Department of Neurophysiology, NeuroCure Cluster of Excellence, Charité-Universitätsmedizin Berlin, Berlin, Germany; Department of Cell Biology, Johns Hopkins University, School of Medicine, Baltimore, MD 21205, USA; Solomon H. Snyder Department of Neuroscience, Johns Hopkins University, School of Medicine, Baltimore, MD 21205, USA.
Department of Neurophysiology, NeuroCure Cluster of Excellence, Charité-Universitätsmedizin Berlin, Berlin, Germany; The Ohio State University College of Medicine, The Ohio State University, Columbus, OH 43210, USA.
Neuron. 2018 Jun 27;98(6):1184-1197.e6. doi: 10.1016/j.neuron.2018.06.005.
Ultrafast endocytosis generates vesicles from the plasma membrane as quickly as 50 ms in hippocampal neurons following synaptic vesicle fusion. The molecular mechanism underlying the rapid maturation of these endocytic pits is not known. Here we demonstrate that synaptojanin-1, and its partner endophilin-A, function in ultrafast endocytosis. In the absence of synaptojanin or endophilin, the membrane is rapidly invaginated, but pits do not become constricted at the base. The 5-phosphatase activity of synaptojanin is involved in formation of the neck, but 4-phosphatase is not required. Nevertheless, these pits are eventually cleaved into vesicles; within a 30-s interval, synaptic endosomes form and are resolved by clathrin-mediated budding. Then synaptojanin and endophilin function at a second step to aid with the removal of clathrin coats from the regenerated vesicles. These data together suggest that synaptojanin and endophilin can mediate membrane remodeling on a millisecond timescale during ultrafast endocytosis.

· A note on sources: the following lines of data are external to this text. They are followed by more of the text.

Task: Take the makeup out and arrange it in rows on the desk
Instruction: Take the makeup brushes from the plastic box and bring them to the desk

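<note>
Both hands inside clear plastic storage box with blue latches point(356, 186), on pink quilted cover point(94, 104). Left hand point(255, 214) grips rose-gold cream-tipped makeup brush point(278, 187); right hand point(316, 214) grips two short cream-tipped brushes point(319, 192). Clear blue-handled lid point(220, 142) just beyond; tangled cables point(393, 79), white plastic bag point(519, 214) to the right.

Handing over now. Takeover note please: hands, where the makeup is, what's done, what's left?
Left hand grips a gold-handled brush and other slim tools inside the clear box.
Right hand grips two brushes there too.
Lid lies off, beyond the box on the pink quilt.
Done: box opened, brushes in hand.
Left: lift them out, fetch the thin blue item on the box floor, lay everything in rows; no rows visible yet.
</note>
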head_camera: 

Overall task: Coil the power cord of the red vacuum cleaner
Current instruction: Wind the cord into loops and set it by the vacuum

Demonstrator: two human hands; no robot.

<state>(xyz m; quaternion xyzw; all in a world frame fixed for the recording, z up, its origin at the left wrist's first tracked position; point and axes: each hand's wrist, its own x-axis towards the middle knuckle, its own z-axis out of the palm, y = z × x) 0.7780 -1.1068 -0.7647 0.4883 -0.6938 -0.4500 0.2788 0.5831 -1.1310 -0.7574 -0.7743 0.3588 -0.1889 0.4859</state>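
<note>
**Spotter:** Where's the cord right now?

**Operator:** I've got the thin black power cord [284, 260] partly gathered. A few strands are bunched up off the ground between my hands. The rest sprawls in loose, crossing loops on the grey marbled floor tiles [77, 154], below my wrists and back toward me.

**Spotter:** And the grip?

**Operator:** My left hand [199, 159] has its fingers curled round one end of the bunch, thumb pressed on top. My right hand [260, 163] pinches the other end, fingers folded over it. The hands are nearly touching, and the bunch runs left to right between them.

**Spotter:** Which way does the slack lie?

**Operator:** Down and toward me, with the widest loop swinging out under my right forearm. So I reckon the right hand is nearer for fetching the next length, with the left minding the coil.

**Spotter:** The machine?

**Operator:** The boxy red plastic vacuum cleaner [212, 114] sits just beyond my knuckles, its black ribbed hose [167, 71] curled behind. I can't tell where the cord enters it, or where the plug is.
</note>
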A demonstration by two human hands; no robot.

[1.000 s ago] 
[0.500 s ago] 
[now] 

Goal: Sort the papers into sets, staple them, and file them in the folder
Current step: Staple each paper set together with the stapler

超快内吞作用在海马神经元中,突触小泡融合后,能够在 50 毫秒内迅速从质膜产生小泡。这种快速成熟的内陷小窝的分子机制尚不清楚。在这里,我们证明了突触结合蛋白-1及其伴侣衔接蛋白-A 在超快内吞作用中发挥作用。在没有突触结合蛋白或衔接蛋白的情况下,膜会迅速内陷,但小窝在底部不会变窄。突触结合蛋白的 5-磷酸酶活性参与了颈部的形成,但 4-磷酸酶不需要。尽管如此,这些小窝最终会被切割成小泡;在 30 秒的时间间隔内,突触内体形成并通过网格蛋白介导的出芽进行分离。然后,突触结合蛋白和衔接蛋白在第二步中发挥作用,有助于从再生的小泡中去除网格蛋白衣壳。这些数据共同表明,在超快内吞作用过程中,突触结合蛋白和衔接蛋白可以在毫秒时间尺度上介导膜重塑。